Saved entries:
_ _ _ _ _

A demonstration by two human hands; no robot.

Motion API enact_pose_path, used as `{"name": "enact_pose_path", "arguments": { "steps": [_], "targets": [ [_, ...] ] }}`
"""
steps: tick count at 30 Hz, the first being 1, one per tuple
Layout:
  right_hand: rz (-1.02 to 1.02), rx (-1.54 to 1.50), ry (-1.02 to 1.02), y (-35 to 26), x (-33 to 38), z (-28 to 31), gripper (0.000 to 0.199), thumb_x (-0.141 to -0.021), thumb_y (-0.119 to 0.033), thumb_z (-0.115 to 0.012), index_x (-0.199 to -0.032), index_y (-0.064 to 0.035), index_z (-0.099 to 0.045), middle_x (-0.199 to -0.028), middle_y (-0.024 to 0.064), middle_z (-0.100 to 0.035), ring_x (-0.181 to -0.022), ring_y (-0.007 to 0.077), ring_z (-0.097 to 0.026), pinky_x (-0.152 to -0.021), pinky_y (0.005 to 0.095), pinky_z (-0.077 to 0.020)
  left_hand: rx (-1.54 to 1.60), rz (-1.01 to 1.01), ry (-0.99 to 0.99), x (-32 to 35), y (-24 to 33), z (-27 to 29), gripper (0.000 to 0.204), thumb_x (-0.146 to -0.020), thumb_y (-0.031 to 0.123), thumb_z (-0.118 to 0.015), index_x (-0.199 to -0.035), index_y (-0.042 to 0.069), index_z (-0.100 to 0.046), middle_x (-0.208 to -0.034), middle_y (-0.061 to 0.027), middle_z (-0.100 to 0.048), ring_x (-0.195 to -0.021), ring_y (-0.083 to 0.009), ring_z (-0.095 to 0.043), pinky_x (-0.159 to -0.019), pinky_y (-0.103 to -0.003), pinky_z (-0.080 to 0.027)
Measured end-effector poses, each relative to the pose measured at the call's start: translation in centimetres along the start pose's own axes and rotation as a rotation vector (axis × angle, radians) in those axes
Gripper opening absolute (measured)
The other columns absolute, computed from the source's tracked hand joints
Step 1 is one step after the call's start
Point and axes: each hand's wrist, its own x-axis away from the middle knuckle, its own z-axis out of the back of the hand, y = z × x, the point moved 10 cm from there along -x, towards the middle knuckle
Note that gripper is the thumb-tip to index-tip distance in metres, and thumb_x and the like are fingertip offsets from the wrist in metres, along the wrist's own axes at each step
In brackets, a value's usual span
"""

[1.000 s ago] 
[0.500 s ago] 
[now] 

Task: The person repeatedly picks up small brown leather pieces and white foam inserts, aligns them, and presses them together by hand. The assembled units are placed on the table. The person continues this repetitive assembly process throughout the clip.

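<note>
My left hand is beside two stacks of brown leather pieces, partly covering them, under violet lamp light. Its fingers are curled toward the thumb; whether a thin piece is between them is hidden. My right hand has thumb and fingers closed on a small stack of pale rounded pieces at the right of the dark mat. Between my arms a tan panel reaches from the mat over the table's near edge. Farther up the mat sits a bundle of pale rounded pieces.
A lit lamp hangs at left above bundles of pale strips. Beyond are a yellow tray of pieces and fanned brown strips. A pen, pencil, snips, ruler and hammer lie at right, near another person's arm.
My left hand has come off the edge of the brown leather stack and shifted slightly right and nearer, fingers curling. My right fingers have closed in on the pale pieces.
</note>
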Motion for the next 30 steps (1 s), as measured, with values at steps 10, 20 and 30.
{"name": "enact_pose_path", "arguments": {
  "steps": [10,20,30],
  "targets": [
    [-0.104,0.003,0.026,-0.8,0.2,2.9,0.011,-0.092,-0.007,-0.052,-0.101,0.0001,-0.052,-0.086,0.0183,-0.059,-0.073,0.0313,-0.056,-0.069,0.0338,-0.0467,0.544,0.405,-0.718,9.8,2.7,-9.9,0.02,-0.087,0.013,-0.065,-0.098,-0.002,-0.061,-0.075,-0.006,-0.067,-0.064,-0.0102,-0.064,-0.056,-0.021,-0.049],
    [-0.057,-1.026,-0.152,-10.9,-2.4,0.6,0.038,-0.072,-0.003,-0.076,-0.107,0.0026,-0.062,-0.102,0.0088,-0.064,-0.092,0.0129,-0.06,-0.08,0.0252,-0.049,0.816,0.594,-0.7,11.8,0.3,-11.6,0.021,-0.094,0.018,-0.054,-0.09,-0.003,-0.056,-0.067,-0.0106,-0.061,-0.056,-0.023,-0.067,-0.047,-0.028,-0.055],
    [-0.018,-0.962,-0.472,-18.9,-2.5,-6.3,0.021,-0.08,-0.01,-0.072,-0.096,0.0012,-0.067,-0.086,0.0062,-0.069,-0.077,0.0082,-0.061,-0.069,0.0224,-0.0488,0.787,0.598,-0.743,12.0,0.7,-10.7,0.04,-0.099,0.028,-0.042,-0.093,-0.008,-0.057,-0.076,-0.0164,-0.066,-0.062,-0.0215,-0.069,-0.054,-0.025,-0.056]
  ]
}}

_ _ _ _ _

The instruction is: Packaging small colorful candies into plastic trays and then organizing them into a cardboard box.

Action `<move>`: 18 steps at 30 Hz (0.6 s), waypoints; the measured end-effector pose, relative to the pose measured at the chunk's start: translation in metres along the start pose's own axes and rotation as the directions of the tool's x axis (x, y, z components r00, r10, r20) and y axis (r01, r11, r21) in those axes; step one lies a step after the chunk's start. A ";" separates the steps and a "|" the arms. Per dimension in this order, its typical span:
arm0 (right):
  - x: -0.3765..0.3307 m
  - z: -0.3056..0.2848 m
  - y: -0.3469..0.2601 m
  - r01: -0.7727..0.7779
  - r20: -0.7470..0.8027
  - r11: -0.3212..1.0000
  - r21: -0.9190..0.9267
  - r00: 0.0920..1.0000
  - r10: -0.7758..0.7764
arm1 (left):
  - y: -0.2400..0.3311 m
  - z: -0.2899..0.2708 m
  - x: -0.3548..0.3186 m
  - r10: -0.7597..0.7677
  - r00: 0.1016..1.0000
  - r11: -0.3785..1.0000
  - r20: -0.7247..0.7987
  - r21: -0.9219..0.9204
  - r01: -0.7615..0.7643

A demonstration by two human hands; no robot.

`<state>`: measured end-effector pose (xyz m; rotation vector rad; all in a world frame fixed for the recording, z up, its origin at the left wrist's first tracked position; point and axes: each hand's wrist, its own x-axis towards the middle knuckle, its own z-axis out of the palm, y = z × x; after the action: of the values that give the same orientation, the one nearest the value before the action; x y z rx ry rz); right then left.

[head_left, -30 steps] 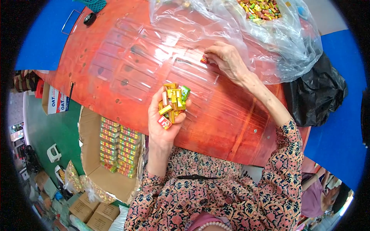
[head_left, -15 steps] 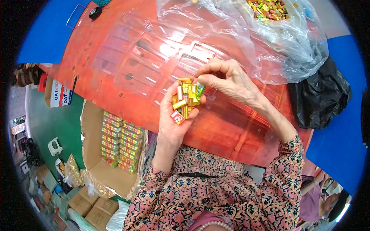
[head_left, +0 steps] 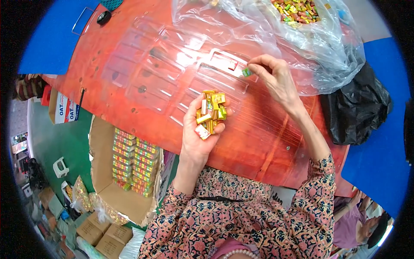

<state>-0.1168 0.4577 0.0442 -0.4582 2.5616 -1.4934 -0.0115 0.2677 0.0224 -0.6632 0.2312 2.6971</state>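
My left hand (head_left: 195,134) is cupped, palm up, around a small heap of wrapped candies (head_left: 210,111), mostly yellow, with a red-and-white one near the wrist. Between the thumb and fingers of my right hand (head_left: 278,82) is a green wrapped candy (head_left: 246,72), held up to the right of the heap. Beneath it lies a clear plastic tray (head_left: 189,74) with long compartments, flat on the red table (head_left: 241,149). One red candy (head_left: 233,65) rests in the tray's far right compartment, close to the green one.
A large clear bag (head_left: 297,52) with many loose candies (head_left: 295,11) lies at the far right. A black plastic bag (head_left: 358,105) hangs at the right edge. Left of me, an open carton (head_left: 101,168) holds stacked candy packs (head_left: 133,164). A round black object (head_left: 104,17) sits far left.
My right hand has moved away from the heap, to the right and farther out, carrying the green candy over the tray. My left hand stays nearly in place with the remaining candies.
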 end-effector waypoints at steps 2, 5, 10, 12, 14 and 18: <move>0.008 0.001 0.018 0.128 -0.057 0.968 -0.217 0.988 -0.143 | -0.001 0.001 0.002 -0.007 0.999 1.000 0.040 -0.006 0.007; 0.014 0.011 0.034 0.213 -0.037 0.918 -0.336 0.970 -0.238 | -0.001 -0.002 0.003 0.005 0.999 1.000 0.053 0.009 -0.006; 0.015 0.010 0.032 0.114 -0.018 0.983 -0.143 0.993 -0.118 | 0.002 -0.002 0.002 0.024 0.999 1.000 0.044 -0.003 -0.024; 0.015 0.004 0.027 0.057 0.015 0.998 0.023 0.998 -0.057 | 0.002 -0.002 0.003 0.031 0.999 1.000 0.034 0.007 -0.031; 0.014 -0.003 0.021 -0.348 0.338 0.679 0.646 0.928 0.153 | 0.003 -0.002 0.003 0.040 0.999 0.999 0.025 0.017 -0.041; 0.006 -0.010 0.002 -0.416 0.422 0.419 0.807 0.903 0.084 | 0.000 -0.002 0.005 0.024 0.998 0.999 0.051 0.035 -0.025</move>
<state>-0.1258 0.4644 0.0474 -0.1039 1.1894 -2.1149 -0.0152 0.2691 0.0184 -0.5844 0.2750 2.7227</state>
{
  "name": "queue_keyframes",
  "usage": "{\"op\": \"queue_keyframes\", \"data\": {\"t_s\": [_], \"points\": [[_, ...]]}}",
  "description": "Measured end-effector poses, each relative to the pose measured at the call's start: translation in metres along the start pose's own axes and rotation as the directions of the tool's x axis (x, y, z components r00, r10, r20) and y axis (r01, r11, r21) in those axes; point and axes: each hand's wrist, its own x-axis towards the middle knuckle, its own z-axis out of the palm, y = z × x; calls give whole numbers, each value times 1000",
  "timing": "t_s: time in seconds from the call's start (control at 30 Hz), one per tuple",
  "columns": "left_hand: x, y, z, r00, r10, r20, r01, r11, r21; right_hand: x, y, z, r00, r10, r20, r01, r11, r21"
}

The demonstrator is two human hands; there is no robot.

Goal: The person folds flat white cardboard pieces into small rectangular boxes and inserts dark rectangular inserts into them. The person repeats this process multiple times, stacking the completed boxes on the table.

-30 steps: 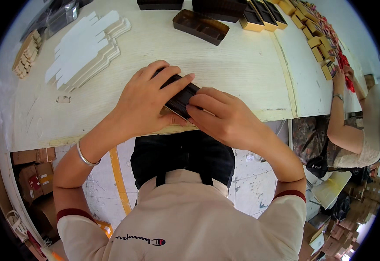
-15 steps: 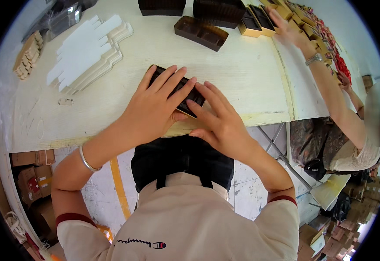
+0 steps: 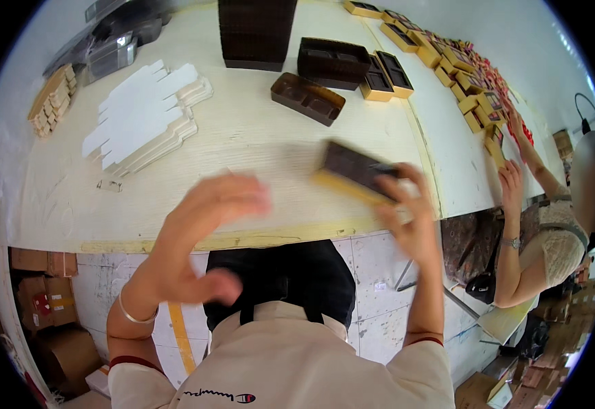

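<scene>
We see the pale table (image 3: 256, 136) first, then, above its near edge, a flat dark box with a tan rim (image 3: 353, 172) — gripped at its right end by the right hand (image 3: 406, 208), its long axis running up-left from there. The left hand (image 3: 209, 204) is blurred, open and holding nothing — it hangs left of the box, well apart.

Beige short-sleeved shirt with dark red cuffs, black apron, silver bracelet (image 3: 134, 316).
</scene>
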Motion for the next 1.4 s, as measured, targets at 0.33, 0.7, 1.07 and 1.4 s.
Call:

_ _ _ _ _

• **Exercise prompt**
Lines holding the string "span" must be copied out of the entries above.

• **Exercise answer**
In brackets, a value's usual span
Action `<move>`: 18 steps at 30 Hz (0.6 s), waypoints; the measured end-effector pose, relative to the pose measured at the chunk's start: translation in metres along the start pose's own axes and rotation as the directions of the tool's x axis (x, y, z components r00, r10, r20) and y axis (r01, r11, r21) in those axes; step one lies a step after the chunk's start. A ";" separates the steps and a "|" the arms. Per dimension in this order, its typical span:

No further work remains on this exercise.